Kelly reiterated that his New Hampshire offense, before the 2007 move to Oregon, was a pass-heavy attack that did not require a mobile QB. He said he changed when he got to Oregon and had Dennis Dixon - now in the Eagles' signal-calling mix - plus a stable of fleet running backs.
Eagles general manager Howie Roseman noted that a lot of Foles' work last season came with a depleted offensive roster.
"We're not in the business of trying to get rid of our good, young players," Roseman said.
Kelly was less forthcoming regarding cornerback Nnamdi Asomugha, scheduled to make $15 million this season, if the Eagles keep him and don't rework his contract.
Asked whether the Asomugha he saw when he watched the 2012 games was worth that, Kelly said he was "not a money guy" and didn't watch film with such ideas in mind.
"I don't have his group of plays, or how he played in Game 1 through the last game of the season," said Kelly, which made one wonder why the heck he wouldn't have that. Under repeated Asomugha questioning, Kelly finally said: "I think Nnamdi has a skill set that can play football."
Roseman was asked whether he expected to speak with Asomugha's agents, Ben Dogra and Tom Condon.
"I expect to talk to a lot of agents, including Nnamdi's. They've got a lot of players," Roseman said. "In terms of specifics, we'll keep that private. We would like to do that. We'll make sure that all our messages to any of our players will be delivered to them and not through the media."
More than a month into his tenure, Kelly isn't willing to commit to much.
"I've watched every game, I've watched every cutup of our current players, but until you see 'em in person, at our first minicamp, you don't really know," he said. "The film will tell you a lot, but it doesn't tell you everything. Part of making decisions is about meeting them as players and kind of finding out what their work ethic is like, what they're like on the practice field, what they're like in the weight room."
With free agency starting March 12 and teams needing to comply with the salary cap by then, Kelly won't be able to see every player practice before decisions are made.
"A lot of that is on our personnel department, because they know 'em a lot better than I do at this point in time," he said. "I'll give 'em my opinion on where we are . . . Those are the rules we're governed by."
Here are some other highlights from Kelly's combine appearance, which was followed on the same podium by Roseman, then by former Eagles coach Andy Reid, debuting at the combine as the Kansas City Chiefs' coach:
* Asked about Oregon defensive end Dion Jordan, who could be a consideration for the Eagles at fourth overall in the draft:
"Dion's just a special guy in my heart. I had an opportunity to be with him for 5 years. He came into Oregon as a receiver, moved to tight end, we switched him over to defense the beginning of his sophomore year. He just had a huge impact, not only on the field but off the field. I'm excited to see him."
* Is Dixon competing for a backup spot or to be the starter? "I can't predict the future. I have no idea. But with the amount of reps we get in practice, everybody's going to get a shot at throwing the football around. The best players are going to play."

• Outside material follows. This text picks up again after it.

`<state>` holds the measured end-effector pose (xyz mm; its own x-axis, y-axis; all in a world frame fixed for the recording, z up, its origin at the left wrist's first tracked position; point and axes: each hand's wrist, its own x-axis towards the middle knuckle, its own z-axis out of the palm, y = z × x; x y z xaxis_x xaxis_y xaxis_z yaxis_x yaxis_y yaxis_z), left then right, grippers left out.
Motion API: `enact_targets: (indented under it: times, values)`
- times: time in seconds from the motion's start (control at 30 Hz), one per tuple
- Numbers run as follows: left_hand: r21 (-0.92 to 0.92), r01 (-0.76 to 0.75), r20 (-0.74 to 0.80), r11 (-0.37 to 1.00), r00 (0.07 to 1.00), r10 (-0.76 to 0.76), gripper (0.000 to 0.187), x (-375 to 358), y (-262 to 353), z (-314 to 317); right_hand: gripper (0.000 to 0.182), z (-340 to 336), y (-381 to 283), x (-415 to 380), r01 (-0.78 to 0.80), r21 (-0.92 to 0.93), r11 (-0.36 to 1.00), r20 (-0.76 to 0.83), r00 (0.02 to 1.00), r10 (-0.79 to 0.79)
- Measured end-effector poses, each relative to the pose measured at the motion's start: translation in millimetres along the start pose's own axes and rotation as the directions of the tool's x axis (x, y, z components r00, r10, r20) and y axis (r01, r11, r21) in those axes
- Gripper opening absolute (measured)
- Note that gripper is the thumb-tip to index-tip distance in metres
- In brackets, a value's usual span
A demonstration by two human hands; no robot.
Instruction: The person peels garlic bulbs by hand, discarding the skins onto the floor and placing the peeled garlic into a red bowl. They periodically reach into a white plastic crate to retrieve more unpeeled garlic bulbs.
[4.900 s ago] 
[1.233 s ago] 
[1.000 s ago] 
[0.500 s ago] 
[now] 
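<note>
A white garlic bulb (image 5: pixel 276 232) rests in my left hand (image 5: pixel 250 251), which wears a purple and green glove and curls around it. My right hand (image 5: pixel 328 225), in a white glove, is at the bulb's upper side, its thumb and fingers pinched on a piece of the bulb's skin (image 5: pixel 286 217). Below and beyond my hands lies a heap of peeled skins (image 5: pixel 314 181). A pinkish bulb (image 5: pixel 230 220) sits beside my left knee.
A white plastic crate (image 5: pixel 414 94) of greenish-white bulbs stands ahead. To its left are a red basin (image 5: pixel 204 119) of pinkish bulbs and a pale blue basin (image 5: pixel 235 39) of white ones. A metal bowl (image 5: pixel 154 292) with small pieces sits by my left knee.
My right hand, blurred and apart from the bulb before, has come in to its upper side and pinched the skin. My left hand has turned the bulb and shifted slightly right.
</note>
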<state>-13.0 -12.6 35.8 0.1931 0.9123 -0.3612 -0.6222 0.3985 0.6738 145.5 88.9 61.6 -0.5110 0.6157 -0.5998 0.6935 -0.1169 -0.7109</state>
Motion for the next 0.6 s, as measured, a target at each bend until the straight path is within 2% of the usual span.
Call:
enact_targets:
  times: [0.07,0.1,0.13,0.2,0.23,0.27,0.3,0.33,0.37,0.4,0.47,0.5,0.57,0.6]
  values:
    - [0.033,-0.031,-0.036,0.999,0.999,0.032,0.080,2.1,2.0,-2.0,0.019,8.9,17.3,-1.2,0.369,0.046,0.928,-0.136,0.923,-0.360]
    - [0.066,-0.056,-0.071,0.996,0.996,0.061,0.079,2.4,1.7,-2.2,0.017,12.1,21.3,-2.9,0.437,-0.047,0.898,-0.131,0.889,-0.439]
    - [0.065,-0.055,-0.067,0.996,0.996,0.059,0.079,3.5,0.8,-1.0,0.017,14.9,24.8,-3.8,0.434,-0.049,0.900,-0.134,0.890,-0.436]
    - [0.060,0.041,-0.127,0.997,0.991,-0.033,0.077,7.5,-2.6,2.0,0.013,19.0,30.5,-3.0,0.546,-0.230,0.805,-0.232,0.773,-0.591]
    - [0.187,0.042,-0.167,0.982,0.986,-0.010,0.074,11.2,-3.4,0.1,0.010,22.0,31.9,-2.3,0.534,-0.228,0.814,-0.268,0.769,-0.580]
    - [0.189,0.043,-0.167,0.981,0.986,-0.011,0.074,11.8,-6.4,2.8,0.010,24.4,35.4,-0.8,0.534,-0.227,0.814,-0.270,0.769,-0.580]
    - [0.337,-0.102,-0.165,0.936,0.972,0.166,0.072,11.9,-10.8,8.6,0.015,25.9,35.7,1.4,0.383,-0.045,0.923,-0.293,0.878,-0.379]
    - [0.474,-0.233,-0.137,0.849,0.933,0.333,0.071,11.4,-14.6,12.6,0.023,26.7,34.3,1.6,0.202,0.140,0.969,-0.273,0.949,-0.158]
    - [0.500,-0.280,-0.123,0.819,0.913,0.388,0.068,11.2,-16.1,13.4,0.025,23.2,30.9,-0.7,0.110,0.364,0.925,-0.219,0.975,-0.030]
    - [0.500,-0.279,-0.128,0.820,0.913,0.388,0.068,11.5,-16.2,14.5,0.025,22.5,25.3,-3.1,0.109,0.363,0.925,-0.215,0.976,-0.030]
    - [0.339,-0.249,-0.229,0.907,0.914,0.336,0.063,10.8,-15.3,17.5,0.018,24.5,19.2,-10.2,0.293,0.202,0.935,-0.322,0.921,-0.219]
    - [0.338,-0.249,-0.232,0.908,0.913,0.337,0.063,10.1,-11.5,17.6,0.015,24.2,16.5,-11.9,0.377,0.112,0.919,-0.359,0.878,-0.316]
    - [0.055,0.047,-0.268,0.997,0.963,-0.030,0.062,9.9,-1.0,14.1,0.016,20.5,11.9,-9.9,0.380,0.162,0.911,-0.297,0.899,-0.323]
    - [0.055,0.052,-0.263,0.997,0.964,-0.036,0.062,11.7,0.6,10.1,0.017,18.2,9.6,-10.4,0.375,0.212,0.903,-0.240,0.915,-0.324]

* About adapting his playbook from college to the pros: "Good question. It's what do we feel, on this level, that we can run? What's going to fit? When you start to put a playbook together, there's always more [rather] than less. Then you start to cull it down, as you get a chance to know your players and understand what they can do and what you're asking them to do. It's pretty wide-ranging right now. It's got a lot of things in it. But, then, I think any good coach will always tailor his playbook to his personnel. Until we get a chance to work with them, I can't really tell you what it's going to look like when we get rolling in August and start playing games in September, but right now, it's going to be pretty extensive."
* Asked whether the Eagles will train at Lehigh as scheduled, Kelly said he that hadn't gotten that far, and that he hadn't been to Lehigh since his New Hampshire team played there.